To be sure, I knew the Nobel Committee would at some point award Barack Obama its hallowed prize. That was a given. But right now, only nine months into Obama’s presidency, when Obama himself would surely agree that he cannot name a single foreign-policy accomplishment?
Actually, the situation is worse than that: According to news reports, nominations took place eight months ago, only weeks into Obama’s presidency.
How could that be? Does this make any sense at all?
It does when you consider what the Nobel Committee has become, and how it operates according to leftist political objectives. The committee has honored Barack Obama in order to make a political statement in support and encouragement of his foreign policy. The committee knows that its award has nothing to do with the absent foreign-policy accomplishments of a presidency not even a year old, or a diplomatic record that doesn’t exist. Its purpose is to help Obama pursue the kind of foreign policy favored by the leftists who run the Nobel Committee.
The European-globalists on the committee agree fully with the leaders who heaped praise on Obama during the U.N. circus two weeks ago. They agree with Venezuela’s Hugo Chavez that Obama has brought “hope” to the world. They agree with Fidel Castro’s hailing Obama’s lead on “climate change.” They agree with Mahmoud Ahmadinejad that Obama agrees with him on America’s past “ugly behavior.” Like Moammar Kaddafi, they wish Obama could be president “forever.”
This award is not a statement on what Obama has done but a rubber-stamp approval of his plans for America and the world. The committee wants to lend cover to Obama as he pursues a global course opposed by conservative Republicans back home and his generals and commanders abroad. To be sure, this is the kind of meddling in domestic politics that the Nobel Committee usually decries.
That said, I’m actually quite pleased with this action. Why? Because it further undermines the credibility of the Nobel Committee as an allegedly impartial organization. This further shows that the group is inherently political and unabashedly left-wing. In other words, this gesture has the noble effect of exposing the ignoble Nobel Committee for what it really is.
I would like to offer two quick examples from the very recent past:
In 2002, the Nobel Committee awarded President Jimmy Carter. Personally, I long supported recognizing Carter for negotiating the Camp David Accords, which was a great accomplishment in an otherwise disastrous presidency. And yet, the Nobel Committee waited over two decades to give Carter the prize.

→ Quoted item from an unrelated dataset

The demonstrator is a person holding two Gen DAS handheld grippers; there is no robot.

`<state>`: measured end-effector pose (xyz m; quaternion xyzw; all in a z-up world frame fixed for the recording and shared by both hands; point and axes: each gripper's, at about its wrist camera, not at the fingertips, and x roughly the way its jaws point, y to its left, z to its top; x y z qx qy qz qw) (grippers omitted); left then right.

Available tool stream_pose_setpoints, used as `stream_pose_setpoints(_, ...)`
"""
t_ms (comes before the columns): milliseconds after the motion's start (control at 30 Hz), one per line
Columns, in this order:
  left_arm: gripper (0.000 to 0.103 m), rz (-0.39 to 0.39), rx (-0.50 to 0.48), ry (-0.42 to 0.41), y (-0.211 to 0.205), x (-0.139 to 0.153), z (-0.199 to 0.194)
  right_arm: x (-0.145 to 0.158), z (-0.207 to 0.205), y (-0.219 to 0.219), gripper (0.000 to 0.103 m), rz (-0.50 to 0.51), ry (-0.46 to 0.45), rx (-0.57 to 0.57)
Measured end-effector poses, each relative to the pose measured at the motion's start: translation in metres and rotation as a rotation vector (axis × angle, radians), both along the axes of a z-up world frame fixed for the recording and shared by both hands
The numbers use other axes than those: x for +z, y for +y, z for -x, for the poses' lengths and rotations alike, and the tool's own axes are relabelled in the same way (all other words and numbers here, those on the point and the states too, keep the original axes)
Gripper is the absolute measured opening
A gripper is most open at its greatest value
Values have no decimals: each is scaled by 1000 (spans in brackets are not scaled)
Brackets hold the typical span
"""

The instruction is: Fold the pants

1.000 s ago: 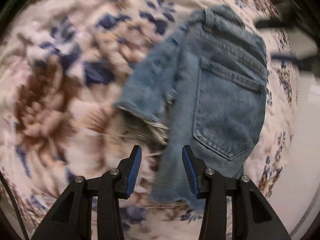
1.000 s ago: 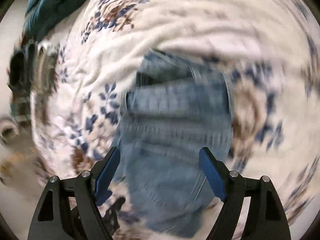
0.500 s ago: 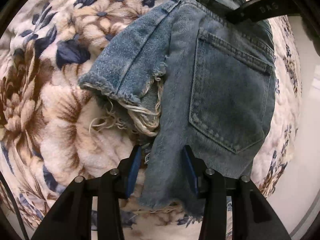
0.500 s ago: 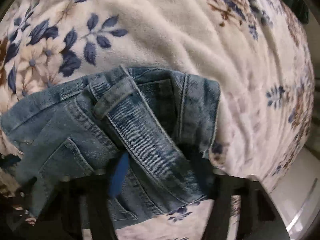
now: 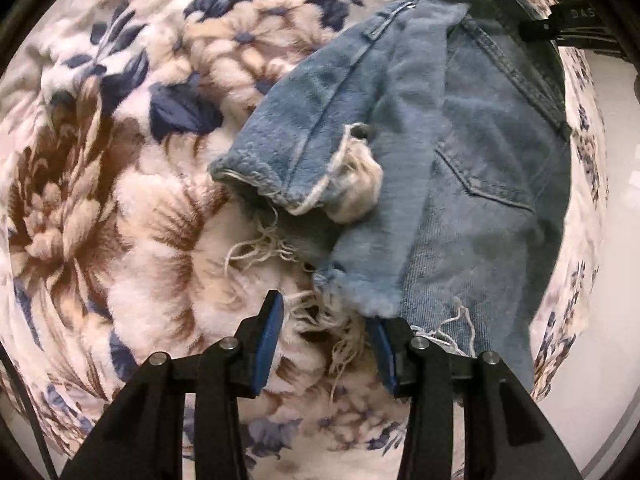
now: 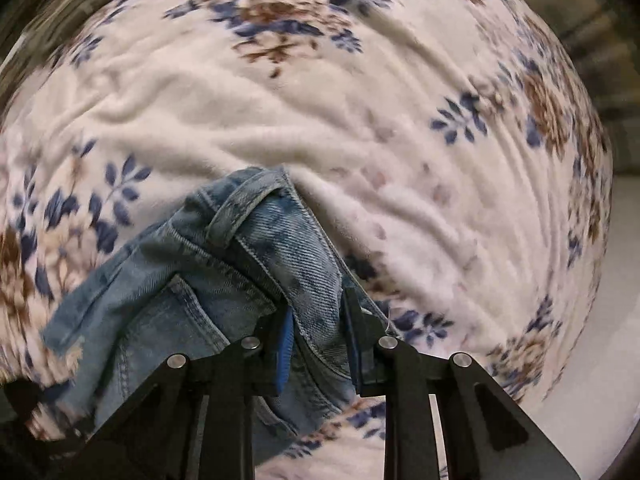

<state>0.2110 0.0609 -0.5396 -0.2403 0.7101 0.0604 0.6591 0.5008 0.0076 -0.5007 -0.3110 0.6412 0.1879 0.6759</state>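
Light blue denim shorts (image 5: 460, 168) with frayed hems lie folded lengthwise on a floral fleece blanket (image 5: 120, 200), back pocket up. My left gripper (image 5: 326, 336) is open, its fingers astride the frayed hem of the lower leg, fringe between them. In the right wrist view my right gripper (image 6: 318, 340) is shut on the waistband (image 6: 288, 256) of the shorts and lifts it slightly. The right gripper's black body (image 5: 576, 24) shows at the top right of the left wrist view.
The blanket (image 6: 360, 120) covers the whole bed, cream with blue and brown flowers, rippled. The bed edge and pale floor (image 5: 600, 320) run along the right side. Dark blurred furniture (image 6: 60, 0) sits at the far upper left.
My right gripper has closed on the waistband. My left gripper has slid towards the frayed leg hem and stays open. The upper leg has bunched a little.
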Motion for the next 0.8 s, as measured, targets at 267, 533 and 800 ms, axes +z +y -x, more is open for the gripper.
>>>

It awaited the presidency of George W. Bush, whose foreign policy these liberal Europeans doggedly opposed, as did a very vocal Jimmy Carter.
The committee’s decision to finally commend Carter was motivated in large part by its desire to make a statement against Bush. It was a crass political move by the shamelessly partisan committee. It put a dark cloud over Carter’s recognition; it stained the prize.
One more example: A decade before Carter, the Nobel Committee honored Mikhail Gorbachev.
Here, too, I think Gorbachev deserves accolades. I’m a conservative who credits Gorbachev for helping to peacefully end the Cold War. Unfortunately, the committee should have given Ronald Reagan a share in that prize. Instead, the committee specifically thanked Gorbachev for taking down the Berlin Wall, an action that Gorbachev had explicitly opposed from the outset—thus prompting Reagan’s Brandenburg Gate speech. What a farce.
And now, in 2009, once again, the Nobel Committee has honored a leader in a blatantly political way—and in a way that dishonors itself.
Frankly, Obama supporters should be angry. This award, based on transparent political interests, will not be taken seriously. Had the Nobel Committee done this later, Obama’s advocates would have something to applaud.
Instead, they will find themselves trying to defend the nonsensical—or, at least, the left-wing nonsense of the Nobel Committee.